6. In the abstract, the authors claim that a comparison between the proposed approach and the traditional DC was made. However, I could not find the comparison in the text. I believe the authors may need to create a table to clearly show the result of the comparison and clearly describe the performance indices they have used to evaluate the effectiveness of both methods in the text.
Author Response
Reviewer 2.
- The authors may need to clearly define the problem they would like to solve in Section 2 before the DC algorithm for contouring is presented.
A new section is added, 2.1 Overview of Method and Summary of Contributions, which addresses this
comment. Other subsections are renumbered accordingly. Also, the geometry involved is made explicit with a new Figure 3.
- It would be better if a figure can be created to sketch the steps of the proposed approach before the technical details of the approach are presented.
A new Figure 2 is added which lays out the workflow of the algorithm.
- Many equations in the text need much better explanations. For example, Equations (1) and (2) (in page 6) suddenly appear in the text and the meanings of symbols x, pi, Ni, A in the equations need to be clearly explained.
We sought to heed this comment by referring that text to Figure 3, as well as making explicit every symbol in every expression. This has resulted in adding a few equations in the deformable simplex section.

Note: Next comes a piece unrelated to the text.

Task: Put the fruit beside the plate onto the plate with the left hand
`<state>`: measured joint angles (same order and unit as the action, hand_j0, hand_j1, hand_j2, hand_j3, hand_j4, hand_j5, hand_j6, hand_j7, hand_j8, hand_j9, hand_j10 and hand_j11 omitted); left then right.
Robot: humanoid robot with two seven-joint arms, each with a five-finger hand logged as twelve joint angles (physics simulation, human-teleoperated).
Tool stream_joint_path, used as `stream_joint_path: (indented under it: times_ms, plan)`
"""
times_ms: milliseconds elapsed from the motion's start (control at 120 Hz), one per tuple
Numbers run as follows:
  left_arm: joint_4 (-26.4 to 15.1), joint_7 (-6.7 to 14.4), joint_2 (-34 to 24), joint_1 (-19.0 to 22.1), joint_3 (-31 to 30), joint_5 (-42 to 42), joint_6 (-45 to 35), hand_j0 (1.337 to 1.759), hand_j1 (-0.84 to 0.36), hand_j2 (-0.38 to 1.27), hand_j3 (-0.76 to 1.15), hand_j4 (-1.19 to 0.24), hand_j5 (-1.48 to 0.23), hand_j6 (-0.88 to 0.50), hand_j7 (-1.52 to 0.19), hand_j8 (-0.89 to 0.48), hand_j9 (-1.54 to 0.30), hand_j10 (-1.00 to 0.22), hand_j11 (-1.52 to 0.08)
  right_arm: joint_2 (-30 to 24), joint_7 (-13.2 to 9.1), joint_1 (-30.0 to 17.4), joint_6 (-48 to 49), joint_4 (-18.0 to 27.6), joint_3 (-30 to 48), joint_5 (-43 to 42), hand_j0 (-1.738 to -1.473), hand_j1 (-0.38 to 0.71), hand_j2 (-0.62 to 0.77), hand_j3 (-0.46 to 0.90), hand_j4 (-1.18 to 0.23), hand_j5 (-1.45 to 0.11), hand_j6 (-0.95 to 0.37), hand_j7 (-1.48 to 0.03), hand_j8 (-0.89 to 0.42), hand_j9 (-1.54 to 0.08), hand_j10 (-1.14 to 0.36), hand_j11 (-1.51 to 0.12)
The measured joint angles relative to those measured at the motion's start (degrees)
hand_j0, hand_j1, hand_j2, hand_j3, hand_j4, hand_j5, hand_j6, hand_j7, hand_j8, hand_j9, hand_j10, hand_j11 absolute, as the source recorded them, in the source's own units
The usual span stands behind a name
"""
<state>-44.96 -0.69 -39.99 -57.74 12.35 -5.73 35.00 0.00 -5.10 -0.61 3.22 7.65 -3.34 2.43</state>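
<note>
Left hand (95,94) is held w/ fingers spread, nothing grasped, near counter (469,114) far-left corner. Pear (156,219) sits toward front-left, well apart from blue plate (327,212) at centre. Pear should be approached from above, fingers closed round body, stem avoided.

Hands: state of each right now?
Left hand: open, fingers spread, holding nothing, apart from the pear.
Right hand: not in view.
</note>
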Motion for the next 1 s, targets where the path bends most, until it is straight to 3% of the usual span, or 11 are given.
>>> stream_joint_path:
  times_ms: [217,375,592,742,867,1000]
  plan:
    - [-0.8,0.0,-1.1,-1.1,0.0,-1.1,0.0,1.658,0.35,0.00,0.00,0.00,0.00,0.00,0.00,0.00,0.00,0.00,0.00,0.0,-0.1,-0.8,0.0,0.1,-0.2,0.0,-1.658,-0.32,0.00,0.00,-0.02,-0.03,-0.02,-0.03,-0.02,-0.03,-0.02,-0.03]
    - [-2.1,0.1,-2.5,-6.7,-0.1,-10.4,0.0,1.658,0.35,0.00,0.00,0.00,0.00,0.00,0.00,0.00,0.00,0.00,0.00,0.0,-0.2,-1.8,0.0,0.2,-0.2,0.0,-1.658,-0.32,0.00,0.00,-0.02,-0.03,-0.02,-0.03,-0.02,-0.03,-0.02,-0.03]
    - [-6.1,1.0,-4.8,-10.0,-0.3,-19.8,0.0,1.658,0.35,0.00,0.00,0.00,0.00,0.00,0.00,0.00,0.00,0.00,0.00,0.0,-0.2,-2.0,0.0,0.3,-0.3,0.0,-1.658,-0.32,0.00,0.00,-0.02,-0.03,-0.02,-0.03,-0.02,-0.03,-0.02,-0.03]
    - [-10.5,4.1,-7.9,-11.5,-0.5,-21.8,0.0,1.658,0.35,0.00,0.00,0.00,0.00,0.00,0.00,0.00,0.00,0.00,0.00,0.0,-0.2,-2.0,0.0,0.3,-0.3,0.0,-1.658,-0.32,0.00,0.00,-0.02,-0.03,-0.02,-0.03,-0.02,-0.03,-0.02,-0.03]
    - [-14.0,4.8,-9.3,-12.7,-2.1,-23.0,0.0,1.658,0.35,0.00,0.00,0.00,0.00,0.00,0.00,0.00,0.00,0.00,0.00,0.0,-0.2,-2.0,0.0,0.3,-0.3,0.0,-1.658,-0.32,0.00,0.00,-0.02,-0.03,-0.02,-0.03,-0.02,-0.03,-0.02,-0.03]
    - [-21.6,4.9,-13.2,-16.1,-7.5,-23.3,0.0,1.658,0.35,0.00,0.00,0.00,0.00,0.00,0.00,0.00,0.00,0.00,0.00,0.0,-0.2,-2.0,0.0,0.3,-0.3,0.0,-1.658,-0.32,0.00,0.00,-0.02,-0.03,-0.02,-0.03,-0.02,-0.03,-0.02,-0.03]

- Section 2.1 needs to be made more concise since the majority of the text should be dedicated to the approach the authors would like to propose in the paper.
This section is now 2.2 and has experienced some cuts. We did not want to completely eliminate the section on ambiguous cases, however, since this is one of the refinements over our previous publications.
- In Equation (4) (in page 15), how can one determine the values of Fin and Fext? Are they related to the j’s in Equations (9) and(10)?
This shortcoming is addressed in equations 5 to 12, by defining an ideal point for each force and .
- In the abstract, the authors claim that a comparison between the proposed approach and the traditional DC was made. However, I could not find the comparison in the text. I believe the authors may need to create a table to clearly show the result of the comparison and clearly describe the performance indices they have used to evaluate the effectiveness of both methods in the text.
The abstract is refined in relation to previous claims, but the advantages of Dual Contouring over Marching Cubes are well described in the paper by Ju (citation 8). What our multi-material method offers over single-surface DC is made explicit in the paper.
Author Response File: Author Response.pdf
Round 2
Reviewer 2 Report
I have no other concerns and recommend the acceptance of the paper.